EXERCISE INSTRUCTIONS =
Leave out every picture, then transcribe the rest of the listing exactly.

PROVIDED MATERIAL =
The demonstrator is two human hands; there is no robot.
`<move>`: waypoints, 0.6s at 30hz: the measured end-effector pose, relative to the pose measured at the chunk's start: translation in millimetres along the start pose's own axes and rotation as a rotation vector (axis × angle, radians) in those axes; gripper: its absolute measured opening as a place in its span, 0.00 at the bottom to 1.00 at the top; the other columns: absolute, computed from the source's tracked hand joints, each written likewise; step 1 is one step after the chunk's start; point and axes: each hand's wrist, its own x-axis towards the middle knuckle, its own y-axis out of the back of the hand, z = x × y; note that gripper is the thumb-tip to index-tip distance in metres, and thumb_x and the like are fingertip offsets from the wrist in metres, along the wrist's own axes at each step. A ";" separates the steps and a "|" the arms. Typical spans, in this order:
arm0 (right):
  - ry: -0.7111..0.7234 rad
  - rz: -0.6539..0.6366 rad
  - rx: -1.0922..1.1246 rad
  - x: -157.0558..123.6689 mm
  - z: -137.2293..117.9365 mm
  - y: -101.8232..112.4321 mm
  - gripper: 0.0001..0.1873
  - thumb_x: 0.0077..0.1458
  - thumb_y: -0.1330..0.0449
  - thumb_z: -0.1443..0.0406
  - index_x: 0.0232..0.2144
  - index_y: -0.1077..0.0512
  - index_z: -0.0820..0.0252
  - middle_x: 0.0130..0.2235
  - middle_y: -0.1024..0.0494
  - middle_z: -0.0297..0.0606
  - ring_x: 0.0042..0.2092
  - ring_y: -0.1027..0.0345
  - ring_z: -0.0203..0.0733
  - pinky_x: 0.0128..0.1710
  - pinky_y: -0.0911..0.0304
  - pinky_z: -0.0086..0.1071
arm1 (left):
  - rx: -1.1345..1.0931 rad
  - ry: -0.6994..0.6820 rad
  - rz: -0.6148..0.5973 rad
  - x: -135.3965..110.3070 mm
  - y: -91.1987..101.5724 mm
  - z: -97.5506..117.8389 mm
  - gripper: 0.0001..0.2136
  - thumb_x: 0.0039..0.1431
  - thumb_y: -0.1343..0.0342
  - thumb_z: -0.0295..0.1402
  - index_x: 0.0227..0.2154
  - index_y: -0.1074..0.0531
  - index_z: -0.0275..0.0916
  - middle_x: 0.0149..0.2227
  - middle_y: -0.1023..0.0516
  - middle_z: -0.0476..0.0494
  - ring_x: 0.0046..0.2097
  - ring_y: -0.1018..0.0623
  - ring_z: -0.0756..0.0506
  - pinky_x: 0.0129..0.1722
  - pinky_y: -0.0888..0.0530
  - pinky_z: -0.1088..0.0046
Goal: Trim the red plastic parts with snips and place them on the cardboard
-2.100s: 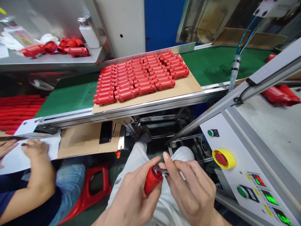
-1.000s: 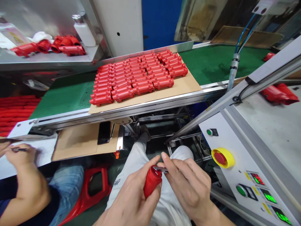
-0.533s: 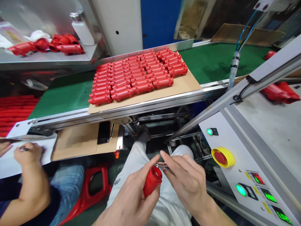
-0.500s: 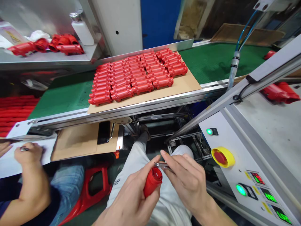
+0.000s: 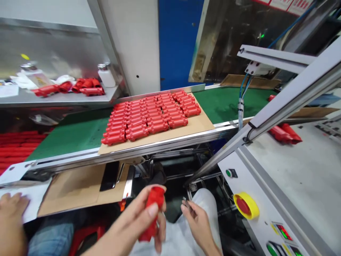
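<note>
My left hand (image 5: pixel 138 220) is closed around a red plastic cylinder part (image 5: pixel 152 213), held upright low in the middle of the view. My right hand (image 5: pixel 195 222) sits just to its right, apart from the part, with fingers pinched on a small metal tool (image 5: pixel 186 205). Both hands hover over my lap in light trousers. Beyond them a cardboard sheet (image 5: pixel 198 124) lies on the green conveyor belt (image 5: pixel 74 133) and carries several rows of red parts (image 5: pixel 151 115).
A co-worker's hand (image 5: pixel 12 220) rests on white paper at the lower left. A black phone (image 5: pixel 109 176) lies on a cardboard shelf under the belt. A control panel with a yellow-and-red stop button (image 5: pixel 245 205) stands at right. More red parts (image 5: pixel 70 87) lie on the steel shelf.
My hands have separated: the tool has come out of the red part's end and my left hand has lifted the part. The view has tilted upward. The co-worker's hand has shifted left.
</note>
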 end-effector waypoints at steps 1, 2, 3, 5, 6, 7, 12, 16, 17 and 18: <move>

TASK RESULT =
The demonstrator is two human hands; there is no robot.
`<move>`: waypoints, 0.6s at 30hz: the measured end-effector pose, relative to the pose measured at the chunk's start: translation in millimetres along the start pose's own axes and rotation as a rotation vector (axis × angle, radians) in those axes; gripper: its absolute measured opening as a place in its span, 0.00 at the bottom to 1.00 at the top; the other columns: absolute, computed from the source's tracked hand joints, each written likewise; step 1 is one step after the chunk's start; point and axes: each hand's wrist, its own x-axis towards the middle knuckle, its own y-axis out of the back of the hand, z = x × y; note that gripper is the thumb-tip to index-tip distance in metres, and thumb_x and the like are fingertip offsets from the wrist in metres, along the wrist's own axes at each step. A ";" separates the steps and a "|" the arms. Typical spans, in this order:
arm0 (right):
  - ry: -0.7111..0.7234 rad
  - rz: -0.6539..0.6366 rad
  - rx: -1.0922..1.1246 rad
  - x: -157.0558..123.6689 mm
  - z: -137.2293..117.9365 mm
  - y: -101.8232..112.4321 mm
  - gripper: 0.0001..0.1873
  - thumb_x: 0.0077..0.1458
  - thumb_y: -0.1330..0.0449
  - thumb_z: -0.1443..0.0406
  - index_x: 0.0232..0.2144
  - index_y: -0.1077..0.0512
  - index_z: -0.0820..0.0252
  - middle_x: 0.0130..0.2235
  - middle_y: -0.1024..0.0494
  - middle_z: -0.0297..0.0606
  - ring_x: 0.0042..0.2092
  - ring_y: -0.1027..0.0345
  - ring_z: -0.0203..0.0733
  - pinky_x: 0.0128..0.1710
  - pinky_y: -0.0911..0.0304
  - pinky_z: -0.0086..0.1071
arm1 (left):
  - rx: -1.1345..1.0931 rad
  - ry: -0.6994..0.6820 rad
  - rz: -0.6148..0.5973 rad
  - x: -135.3965..110.3070 mm
  - y: -91.1987..101.5724 mm
  - z: -97.5506..117.8389 mm
  - gripper: 0.0001..0.2136
  - thumb_x: 0.0039..0.1431
  - thumb_y: -0.1343..0.0342
  - thumb_z: -0.0295..0.1402
  - index_x: 0.0227..0.2154
  - index_y: -0.1074..0.0531
  - index_z: -0.0275..0.0916
  - middle_x: 0.0149..0.2227
  - middle_y: -0.1023..0.0516
  - middle_z: -0.0476..0.0494
  - ring_x: 0.0046..0.2097
  - ring_y: -0.1018..0.0623
  - ring_z: -0.0756..0.0506
  - pinky_x: 0.0129..0.1722
  - pinky_y: -0.0888..0.0530
  - pinky_z: -0.1088..0.0046
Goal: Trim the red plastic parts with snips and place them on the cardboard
-2.100s: 
-1.000s: 
-0.533s: 
-0.500s: 
+0.000s: 
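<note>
My left hand (image 5: pixel 138 220) is closed around a red plastic cylinder part (image 5: pixel 152 213), held upright low in the middle of the view. My right hand (image 5: pixel 195 222) sits just to its right, apart from the part, with fingers pinched on a small metal tool (image 5: pixel 186 205). Both hands hover over my lap in light trousers. Beyond them a cardboard sheet (image 5: pixel 198 124) lies on the green conveyor belt (image 5: pixel 74 133) and carries several rows of red parts (image 5: pixel 151 115).
A co-worker's hand (image 5: pixel 12 220) rests on white paper at the lower left. A black phone (image 5: pixel 109 176) lies on a cardboard shelf under the belt. A control panel with a yellow-and-red stop button (image 5: pixel 245 205) stands at right. More red parts (image 5: pixel 70 87) lie on the steel shelf.
My hands have separated: the tool has come out of the red part's end and my left hand has lifted the part. The view has tilted upward. The co-worker's hand has shifted left.
</note>
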 end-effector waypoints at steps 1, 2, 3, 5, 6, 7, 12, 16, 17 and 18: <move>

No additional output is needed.